High-Level Data Race Detection

Problem: High-Level Data Races occur when different activities access shared resources with different atomicity views. As an example (left), activity 1 writes to x and y atomically in between activity 2 reading these values (non-atomically). Therefore activity 2 gets inconsistent values for x and y.

Solution: An algorithm has been designed and implemented that can examine an execution trace to find view inconsistencies. For example, activity 1 has the view {x,y} while activity 2 has the views {x} and {y}, which are regarded as inconsistent with {x,y}. The algorithm scales to large programs and is completely automatic.

Relevance: The Deep-Space 1 Remote Agent had a high-level data race that was very hard to find. This could have caused space craft state inconsistencies to be ignored by executing tasks during flight.

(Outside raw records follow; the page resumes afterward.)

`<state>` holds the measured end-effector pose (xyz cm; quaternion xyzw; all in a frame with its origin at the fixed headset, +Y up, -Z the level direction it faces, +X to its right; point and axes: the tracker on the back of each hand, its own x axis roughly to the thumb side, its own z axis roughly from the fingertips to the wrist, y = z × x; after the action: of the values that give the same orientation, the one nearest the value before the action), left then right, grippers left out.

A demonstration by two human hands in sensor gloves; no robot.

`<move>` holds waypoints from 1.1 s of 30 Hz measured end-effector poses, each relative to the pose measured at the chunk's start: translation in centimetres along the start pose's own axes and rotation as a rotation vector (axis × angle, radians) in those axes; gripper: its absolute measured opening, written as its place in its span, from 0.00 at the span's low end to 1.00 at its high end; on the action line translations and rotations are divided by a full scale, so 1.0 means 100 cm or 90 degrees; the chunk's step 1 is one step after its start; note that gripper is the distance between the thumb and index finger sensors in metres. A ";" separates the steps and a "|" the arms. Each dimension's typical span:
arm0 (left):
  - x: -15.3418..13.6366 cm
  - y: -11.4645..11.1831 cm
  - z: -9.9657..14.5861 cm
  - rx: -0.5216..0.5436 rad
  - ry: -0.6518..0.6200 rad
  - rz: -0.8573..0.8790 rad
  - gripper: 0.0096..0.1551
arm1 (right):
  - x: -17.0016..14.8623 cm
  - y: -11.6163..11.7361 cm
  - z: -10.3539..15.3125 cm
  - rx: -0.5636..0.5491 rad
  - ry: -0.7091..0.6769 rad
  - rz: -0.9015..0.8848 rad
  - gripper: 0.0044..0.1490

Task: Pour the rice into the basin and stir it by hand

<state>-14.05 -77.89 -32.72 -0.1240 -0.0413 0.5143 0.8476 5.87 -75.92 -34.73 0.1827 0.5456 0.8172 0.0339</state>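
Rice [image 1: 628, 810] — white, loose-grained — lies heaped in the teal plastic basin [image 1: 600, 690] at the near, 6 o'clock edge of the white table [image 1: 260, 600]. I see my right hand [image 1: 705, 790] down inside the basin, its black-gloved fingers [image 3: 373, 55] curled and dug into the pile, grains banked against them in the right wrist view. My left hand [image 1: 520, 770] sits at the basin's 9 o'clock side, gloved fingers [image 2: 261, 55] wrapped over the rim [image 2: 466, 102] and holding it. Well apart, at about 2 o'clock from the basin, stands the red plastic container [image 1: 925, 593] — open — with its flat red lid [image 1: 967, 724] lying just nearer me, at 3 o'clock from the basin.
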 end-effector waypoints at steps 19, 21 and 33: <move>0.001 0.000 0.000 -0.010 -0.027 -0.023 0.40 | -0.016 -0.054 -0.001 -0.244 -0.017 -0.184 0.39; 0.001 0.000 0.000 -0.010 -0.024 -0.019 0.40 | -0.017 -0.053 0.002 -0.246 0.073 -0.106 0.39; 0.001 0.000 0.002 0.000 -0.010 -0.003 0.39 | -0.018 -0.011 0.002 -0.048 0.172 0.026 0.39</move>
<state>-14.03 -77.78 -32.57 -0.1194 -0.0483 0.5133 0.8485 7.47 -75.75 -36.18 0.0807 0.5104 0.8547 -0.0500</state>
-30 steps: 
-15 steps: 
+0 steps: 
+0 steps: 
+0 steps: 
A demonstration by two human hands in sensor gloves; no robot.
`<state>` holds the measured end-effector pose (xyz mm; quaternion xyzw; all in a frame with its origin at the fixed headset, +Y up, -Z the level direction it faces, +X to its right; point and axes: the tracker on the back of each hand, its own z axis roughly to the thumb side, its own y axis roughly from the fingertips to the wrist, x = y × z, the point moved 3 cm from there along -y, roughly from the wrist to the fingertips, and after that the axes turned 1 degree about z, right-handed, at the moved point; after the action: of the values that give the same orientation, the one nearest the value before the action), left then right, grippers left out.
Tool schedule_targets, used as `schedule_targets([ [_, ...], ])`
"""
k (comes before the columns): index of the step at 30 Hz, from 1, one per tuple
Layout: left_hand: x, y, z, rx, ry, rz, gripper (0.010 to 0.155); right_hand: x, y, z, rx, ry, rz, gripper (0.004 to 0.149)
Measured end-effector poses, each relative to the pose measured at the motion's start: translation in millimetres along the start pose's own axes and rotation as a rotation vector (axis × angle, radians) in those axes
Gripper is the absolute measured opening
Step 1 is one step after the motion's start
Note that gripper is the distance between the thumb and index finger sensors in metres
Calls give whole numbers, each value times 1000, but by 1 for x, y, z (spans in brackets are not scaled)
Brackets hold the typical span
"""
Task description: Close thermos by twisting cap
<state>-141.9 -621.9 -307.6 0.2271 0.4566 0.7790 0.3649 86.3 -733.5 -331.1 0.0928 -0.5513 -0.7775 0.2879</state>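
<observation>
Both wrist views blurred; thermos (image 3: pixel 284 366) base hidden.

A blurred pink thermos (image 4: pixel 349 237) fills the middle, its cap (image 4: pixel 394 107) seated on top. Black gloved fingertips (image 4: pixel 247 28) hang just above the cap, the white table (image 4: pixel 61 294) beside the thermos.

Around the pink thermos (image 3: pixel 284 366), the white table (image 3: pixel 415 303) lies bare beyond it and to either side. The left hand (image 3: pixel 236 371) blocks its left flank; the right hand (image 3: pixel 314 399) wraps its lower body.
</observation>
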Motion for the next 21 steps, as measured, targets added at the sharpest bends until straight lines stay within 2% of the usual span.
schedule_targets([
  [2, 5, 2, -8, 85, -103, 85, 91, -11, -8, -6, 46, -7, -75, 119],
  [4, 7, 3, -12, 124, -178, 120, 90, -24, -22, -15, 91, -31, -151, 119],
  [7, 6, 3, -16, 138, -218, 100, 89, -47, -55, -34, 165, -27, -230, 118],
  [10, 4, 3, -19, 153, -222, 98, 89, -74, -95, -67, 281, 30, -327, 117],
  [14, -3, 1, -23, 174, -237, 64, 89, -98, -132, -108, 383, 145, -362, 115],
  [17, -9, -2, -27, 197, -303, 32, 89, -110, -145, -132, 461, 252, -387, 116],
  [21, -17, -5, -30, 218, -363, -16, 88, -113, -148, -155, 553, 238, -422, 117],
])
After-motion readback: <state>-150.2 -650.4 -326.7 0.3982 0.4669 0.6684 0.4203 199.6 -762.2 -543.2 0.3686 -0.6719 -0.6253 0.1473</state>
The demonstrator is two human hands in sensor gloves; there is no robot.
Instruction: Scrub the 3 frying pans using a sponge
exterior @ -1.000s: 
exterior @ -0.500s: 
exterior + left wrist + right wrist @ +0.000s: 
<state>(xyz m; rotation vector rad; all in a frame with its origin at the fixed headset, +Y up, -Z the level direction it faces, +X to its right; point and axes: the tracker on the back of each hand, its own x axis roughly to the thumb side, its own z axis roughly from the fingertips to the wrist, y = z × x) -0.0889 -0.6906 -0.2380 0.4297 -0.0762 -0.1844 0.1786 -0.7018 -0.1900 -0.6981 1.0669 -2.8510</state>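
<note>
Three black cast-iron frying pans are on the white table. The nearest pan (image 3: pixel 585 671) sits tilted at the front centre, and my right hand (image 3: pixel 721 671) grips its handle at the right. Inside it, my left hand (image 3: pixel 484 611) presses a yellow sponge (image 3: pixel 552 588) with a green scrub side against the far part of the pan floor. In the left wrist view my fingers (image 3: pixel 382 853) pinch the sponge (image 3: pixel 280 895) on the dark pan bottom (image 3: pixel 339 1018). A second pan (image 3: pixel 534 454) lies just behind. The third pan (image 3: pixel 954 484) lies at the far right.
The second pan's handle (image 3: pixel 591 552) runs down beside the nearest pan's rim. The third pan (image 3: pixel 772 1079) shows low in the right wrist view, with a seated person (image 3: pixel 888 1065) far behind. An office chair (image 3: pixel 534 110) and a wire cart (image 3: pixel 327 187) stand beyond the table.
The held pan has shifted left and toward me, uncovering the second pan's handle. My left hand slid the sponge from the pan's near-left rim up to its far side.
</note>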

explanation of accomplishment
Explanation of Accomplishment
  • POC: Klaus Havelund (ASE group, Code IC, [email protected])
  • Collaborators: Cyrille Artho (ETH Zurich, Switzerland)
  • Background: Concurrency-related errors in multi-threaded mission software often manifest themselves only under rare circumstances, sometimes never during test, but in flight. Low-level data races is an example. Low-level data races occur when several activities access a shared resource simultaneously, causing the resource to have an inconsistent state. Algorithms exists for detecting such data races. We have gone beyond and studied High-level data races. High-level data races occur when different activities, that execute in parallel, access shared resources, but with different atomicity views. This may cause such activities to obtain inconsistent snapshots of the shared resources. A high-level data race was for example detected in the Deep-Space 1 Remote Agent before flight, using model checking, however requiring substantial manual effort.
  • Accomplishment: We have developed a runtime analysis algorithm for high-level data race detection. The algorithm detects inconsistencies in the views that different activities have on shared resources. The algorithm works by analyzing a single randomly chosen execution trace for operations that take and release locks and for operations that access shared resources. From this information can be calculated whether all activities have consistent views. Inconsistent views typically arise if at least one activity “does it right”. A paper with the title “High-Level Data Races” has been accepted for presentation at VVEIS’03 (The First International Workshop on Verification and Validation of Enterprise Information Systems). The paper appears to be the first on this subject in the scientific literature. The algorithm has been applied to the K9 Rover, developed at NASA Ames and to 2 other industrial applications. An inconsistency was detected in the K9 rover, although non-critical.
  • Future Plans: We plan to improve the algorithm by studying its application to more case studies. The relationship to database concurrency and hardware concurrency theory will be investigated. It appears that perhaps techniques from these fields may apply to concurrency in programs with shared variables. For example, we will investigate how our algorithm relates to transaction serialization in database theory.